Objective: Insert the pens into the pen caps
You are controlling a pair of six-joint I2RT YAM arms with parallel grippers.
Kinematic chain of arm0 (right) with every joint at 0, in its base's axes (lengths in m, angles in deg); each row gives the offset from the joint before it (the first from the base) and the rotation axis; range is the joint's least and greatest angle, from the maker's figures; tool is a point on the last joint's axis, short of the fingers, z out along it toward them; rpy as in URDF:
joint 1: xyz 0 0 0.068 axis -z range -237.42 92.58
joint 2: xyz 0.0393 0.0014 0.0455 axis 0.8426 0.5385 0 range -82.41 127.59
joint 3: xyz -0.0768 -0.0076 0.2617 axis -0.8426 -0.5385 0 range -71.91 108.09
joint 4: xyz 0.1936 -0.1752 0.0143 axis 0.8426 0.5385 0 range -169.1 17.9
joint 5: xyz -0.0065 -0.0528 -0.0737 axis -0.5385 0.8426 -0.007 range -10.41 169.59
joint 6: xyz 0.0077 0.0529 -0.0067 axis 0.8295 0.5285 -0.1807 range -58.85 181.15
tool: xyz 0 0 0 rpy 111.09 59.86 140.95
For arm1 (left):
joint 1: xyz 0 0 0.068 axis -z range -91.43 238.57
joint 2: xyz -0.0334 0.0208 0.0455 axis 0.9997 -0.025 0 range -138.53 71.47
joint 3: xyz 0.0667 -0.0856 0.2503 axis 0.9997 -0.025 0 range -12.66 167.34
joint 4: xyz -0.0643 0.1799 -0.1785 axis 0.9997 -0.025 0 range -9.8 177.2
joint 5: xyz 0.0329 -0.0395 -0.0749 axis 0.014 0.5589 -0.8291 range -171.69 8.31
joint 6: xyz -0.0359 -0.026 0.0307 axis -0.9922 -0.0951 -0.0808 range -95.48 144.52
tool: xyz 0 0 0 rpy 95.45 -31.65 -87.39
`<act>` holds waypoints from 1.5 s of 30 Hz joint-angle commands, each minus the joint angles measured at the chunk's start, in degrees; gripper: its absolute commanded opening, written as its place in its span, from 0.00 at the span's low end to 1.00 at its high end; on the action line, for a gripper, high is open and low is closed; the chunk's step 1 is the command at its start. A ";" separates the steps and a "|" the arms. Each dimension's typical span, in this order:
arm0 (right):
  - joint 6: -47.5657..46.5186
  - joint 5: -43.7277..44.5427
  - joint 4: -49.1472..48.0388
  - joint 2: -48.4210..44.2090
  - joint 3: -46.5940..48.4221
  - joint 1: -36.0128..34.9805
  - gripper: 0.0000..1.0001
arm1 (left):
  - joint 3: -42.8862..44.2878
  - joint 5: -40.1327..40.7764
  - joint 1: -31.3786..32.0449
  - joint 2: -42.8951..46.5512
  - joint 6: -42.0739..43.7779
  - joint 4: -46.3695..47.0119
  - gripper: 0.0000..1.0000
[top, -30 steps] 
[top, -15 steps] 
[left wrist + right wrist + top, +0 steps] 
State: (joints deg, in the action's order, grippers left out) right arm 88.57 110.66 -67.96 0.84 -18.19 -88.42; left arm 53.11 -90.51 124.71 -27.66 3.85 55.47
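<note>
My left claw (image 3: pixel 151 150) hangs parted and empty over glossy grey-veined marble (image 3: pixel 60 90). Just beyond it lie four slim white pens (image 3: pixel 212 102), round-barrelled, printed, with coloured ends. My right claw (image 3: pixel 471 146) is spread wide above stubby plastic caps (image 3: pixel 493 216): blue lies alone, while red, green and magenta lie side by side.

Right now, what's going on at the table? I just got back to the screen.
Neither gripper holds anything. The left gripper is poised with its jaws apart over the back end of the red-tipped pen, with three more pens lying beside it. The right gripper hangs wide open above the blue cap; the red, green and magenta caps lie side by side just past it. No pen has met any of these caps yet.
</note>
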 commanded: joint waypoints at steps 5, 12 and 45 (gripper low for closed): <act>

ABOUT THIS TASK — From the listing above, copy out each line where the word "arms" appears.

TASK SOLUTION —
You are controlling a pair of six-joint I2RT YAM arms with parallel grippers.
`<act>` holds waypoints from 1.5 s of 30 Hz joint-angle commands, each minus the joint angles measured at the chunk's start, in degrees; gripper: its absolute commanded opening, written as its place in its span, from 0.00 at the span's low end to 1.00 at its high end; on the action line, for a gripper, high is open and low is closed; the chunk's step 1 is the command at its start. A ";" separates the steps and a "|" the arms. Each dimension's typical span, in this order:

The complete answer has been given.